Our tutorial will provide a structured overview of the problem of heterogeneous data management and of the models and architectures used to handle such settings along the years. These range from mediator systems, to graph-based data integration (in particular facilitated by the advent of interoperable semantic data formats, such as RDF), to modern polystore systems, capable of handling very different kinds of processing on top of heterogeneous data management systems. We will outline the mechanisms for (a) building a conceptual model for a heterogeneous data management application, (b) interconnecting the data sources and the integration schema, and (c) translating queries asked to the heterogeneous data management system, into queries to be solved by the individual sources.
The lab session will be illustrated on systems issued of our research as well as off-the-shelf system from the Apache consortium.
Ioana Manolescu is a senior researcher at Inria Saclay and a part-time
professor at Ecole Polytechnique, France.She is the lead of the CEDAR INRIA team focusing on rich data analytics at cloud scale. She is also the scientific director of LabIA, a program ran by the French government whereas AI problems raised by branches of the local and national French public administration are tackled by French research teams.
She is a member of the PVLDB Endowment Board of Trustees, and has been
an Associate Editor for PVLDB, a president of the ACM SIGMOD PhD
Award Committee, and a chair of the IEEE ICDE conference.
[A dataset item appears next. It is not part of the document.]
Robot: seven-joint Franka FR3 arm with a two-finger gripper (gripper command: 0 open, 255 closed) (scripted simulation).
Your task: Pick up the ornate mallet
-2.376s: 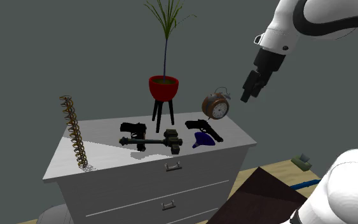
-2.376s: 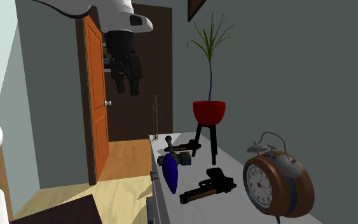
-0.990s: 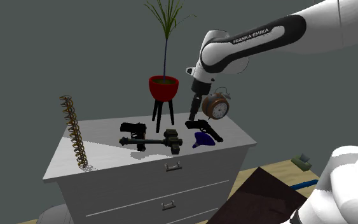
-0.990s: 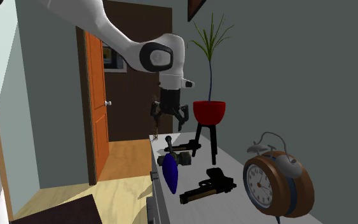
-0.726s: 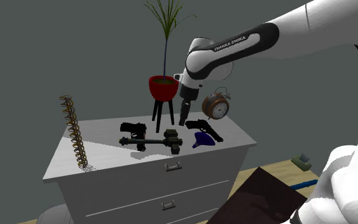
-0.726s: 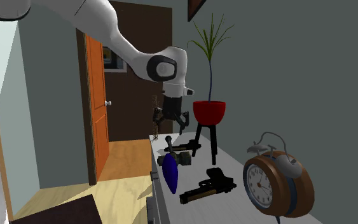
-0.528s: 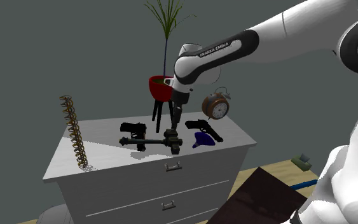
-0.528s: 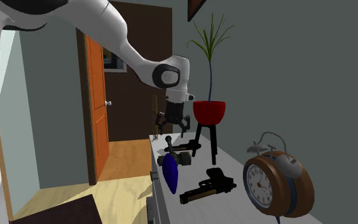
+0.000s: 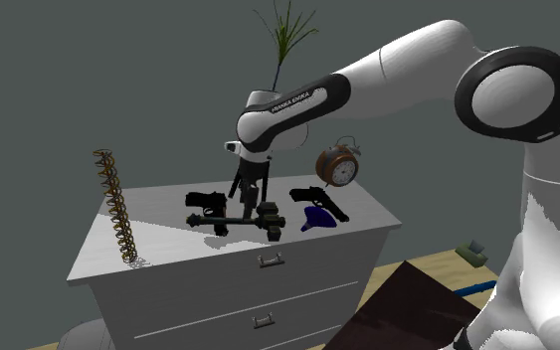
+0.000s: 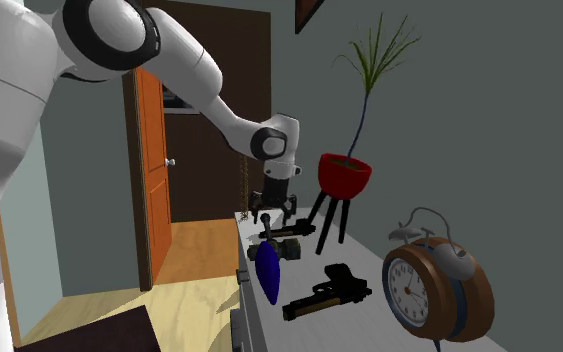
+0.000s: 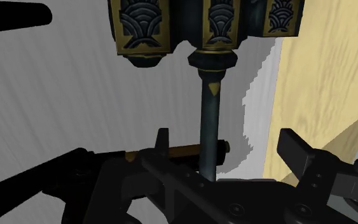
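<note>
Wrist view: gripper point(image 11: 228, 149) was wide open, its fingers point(image 11: 162, 147) straddling the handle of the ornate mallet point(image 11: 209, 95) without touching it. The mallet lay flat on the white dresser point(image 9: 168, 244).

Judged: rigid, probably metal, head-heavy. The thin, smooth shaft may roll between the pads, so clasp close to the head.

A black pistol point(image 9: 206, 200) lay just behind the handle. A blue funnel point(image 9: 315, 219) and a second pistol point(image 9: 319, 202) lay beside the head. Behind the arm the potted plant point(image 10: 344, 172) stood tilted; toppling risk. Alarm clock point(image 9: 337, 166) well apart.
</note>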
She has co-authored more than 150 articles in international journals and
conferences and contributed to several books, in particular « Web Data
Management » with S. Abiteboul, P. Rigaux, M.-C. Rousset
and P. Senellart.
Her main research interests algebraic and storage optimizations for
semistructured data, in particular Semantic Web graphs, novel data models
and languages for complex data management, data models and algorithms
for fact-checking, and distributed architectures for complex large
data. She is also a recipient of the ANR AI Chair of research and teaching in Artificial Intelligence « SourcesSay: Intelligent Analysis and Interconnexion of Heterogeneous Data in Digital Arenas » (2020-2023).